Die Bulgaren kaufen heute zum Großteil Obst und Gemüse, das aus dem Ausland kommt. Bis vor einem Vierteljahrhundert mussten wir uns wegen unserer relativ geschlossenen Wirtschaft auf eigene landwirtschaftliche Erzeugnisse verlassen. Im Angebot standen saisonbedingtes Obst und Gemüse und das nicht gerade preiswert. Mittlerweile stehen viele ehemals exotische Obst- und Gemüsesorten auf unserem ständigen Speiseplan. Oft sind Importwaren günstiger als heimische, so dass sie von den Käufern bevorzugt werden. Viele Landwirte klagen über Preisdumping, manche suchen einen Ausweg, indem sie ihre Erzeugnisse in die EU oder in Drittländer exportieren.

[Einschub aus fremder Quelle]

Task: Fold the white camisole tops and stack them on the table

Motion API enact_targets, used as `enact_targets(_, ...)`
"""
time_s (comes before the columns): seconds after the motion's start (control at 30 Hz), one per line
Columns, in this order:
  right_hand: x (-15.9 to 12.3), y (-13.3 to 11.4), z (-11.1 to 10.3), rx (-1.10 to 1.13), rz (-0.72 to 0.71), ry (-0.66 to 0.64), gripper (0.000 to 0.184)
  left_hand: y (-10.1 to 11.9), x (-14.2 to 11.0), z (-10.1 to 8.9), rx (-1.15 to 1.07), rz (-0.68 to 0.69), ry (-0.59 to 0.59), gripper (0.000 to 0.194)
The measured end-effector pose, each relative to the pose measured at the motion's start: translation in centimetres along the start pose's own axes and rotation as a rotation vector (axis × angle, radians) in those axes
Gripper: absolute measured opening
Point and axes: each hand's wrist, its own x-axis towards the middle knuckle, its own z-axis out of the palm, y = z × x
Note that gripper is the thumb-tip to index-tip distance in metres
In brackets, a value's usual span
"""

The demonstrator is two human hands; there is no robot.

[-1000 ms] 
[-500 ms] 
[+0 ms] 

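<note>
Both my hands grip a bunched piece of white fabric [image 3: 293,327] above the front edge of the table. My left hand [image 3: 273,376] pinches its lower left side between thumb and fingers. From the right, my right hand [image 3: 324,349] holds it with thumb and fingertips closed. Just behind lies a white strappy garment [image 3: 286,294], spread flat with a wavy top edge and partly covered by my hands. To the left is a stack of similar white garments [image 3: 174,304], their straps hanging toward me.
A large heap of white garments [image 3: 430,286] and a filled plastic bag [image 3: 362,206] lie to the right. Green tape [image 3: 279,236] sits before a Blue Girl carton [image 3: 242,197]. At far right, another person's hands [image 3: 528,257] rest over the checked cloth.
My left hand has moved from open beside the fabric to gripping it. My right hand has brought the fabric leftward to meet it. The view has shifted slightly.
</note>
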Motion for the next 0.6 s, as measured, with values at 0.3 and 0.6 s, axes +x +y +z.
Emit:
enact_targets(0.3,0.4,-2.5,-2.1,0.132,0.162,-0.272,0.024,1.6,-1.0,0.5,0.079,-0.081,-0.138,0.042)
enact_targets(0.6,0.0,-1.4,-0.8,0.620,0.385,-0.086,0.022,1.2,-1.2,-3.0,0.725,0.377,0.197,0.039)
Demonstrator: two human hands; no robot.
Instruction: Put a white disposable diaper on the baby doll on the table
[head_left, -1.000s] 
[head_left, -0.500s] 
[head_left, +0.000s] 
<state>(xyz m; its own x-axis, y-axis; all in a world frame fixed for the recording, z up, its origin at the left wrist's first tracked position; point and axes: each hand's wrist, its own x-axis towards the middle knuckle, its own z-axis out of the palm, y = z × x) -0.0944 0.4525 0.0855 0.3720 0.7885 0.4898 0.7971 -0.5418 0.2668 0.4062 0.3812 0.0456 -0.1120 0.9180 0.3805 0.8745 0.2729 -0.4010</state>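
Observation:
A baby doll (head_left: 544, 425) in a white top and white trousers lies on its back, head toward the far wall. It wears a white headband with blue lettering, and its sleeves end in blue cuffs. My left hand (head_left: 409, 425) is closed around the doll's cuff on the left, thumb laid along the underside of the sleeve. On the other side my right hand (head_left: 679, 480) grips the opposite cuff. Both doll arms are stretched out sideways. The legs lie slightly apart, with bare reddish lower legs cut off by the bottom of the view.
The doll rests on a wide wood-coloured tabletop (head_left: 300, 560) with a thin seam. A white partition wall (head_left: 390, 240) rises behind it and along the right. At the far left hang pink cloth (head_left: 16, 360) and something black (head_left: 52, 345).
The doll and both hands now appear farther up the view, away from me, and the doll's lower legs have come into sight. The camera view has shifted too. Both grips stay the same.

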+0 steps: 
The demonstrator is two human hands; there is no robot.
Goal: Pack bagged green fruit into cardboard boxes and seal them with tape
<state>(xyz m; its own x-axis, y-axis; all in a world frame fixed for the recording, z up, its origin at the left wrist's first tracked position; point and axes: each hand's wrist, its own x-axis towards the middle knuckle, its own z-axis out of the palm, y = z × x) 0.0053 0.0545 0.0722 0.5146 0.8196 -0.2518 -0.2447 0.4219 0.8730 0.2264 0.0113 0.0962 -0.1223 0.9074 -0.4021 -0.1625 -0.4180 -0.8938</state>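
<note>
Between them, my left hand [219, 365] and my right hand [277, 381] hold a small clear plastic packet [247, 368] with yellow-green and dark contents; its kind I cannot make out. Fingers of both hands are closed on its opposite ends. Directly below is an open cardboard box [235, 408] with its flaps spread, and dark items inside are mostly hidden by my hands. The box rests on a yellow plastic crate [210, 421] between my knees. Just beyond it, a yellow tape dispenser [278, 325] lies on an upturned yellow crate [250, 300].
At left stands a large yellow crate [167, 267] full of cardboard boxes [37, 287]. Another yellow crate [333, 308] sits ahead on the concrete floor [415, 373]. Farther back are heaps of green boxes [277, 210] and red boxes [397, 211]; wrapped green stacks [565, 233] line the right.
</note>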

Bulgarien hat nach seinem EU-Beitritt etliche Schritte in die richtige Richtung unternommen, lautet die Einschätzung von Holger Kray, Leiter der Agrarabteilung bei der Weltbank: „Bulgarien gehört dem wichtigsten Lebensmittelmarkt der Welt an, dem 28 europäische Staaten angehören, es hat enormes Potential“, ist Kray überzeugt. „Bei der Bewertung, ob ein Land sein Potential zu nutzen weiß, unterscheiden wir zwischen relativen Vorteilen und Wettbewerbsvorteilen. Die relativen Vorteile Bulgariens hängen mit den Böden, dem Klima, den Menschen und der geographischen Lage zusammen und die sind alle sehr positiv. Die Wettbewerbsvorteile werden von der Erwartungen der Kunden im In- und Ausland geprägt. Der Markt ist allerdings launisch und verlangt zunehmend eine bessere Qualität, setzt auf die Zertifizierung und den Ursprung der Erzeugnisse. Das ist zwar eine Herausforderung für Bulgarien, doch die wäre zu meistern.“
Wie wird der Markt wohl in 40 bis 50 Jahren aussehen? Werden die Preise der Nahrungsmittel weiter sinken oder wird genau das Gegenteil eintreten? Die Weltbank geht davon aus, dass die Nachfrage nach Lebensmitteln infolge der wachsenden Weltbevölkerung im Jahr 2035 um ca. 35 Prozent ansteigen wird. 2050 rechnen die Experten mit einer Weltbevölkerung von 9 Milliarden und einer Anhebung der Lebensmittelpreise um 50 Prozent. Trotz der demographischen Krise in Bulgarien könnte unser Land erfolgreich an der Lösung des Welternährungsproblems beteiligen. Einer Studie der Weltbank zufolge sollte sich die Landwirtschaft dem Klimawandel anpassen. Ziel sollte eine höhere Produktivität mit geringeren Kohlenstoffemissionen sein. Aktuellen Kalkulationen zufolge werden 2015 ca. 70 Prozent der Kohlenstoffemissionen auf die Landwirtschaft entfallen. Der Schadstoffausstoß sollte um mindestens 60 Prozent reduziert werden. So sehen die Empfehlungen der Weltbank mit Blick auf die künftigen Herausforderungen vor der Weltwirtschaft aus. Grund für die Probleme in der heimischen Agrarbranche ist jedoch hauptsächlich die Finanzierung. Unlängst haben bulgarische Milchproduzenten gegen den niedrigen Milchkaufpreis protestiert und die Notwendigkeit von Subventionen erneut auf die Tagesordnung gebracht.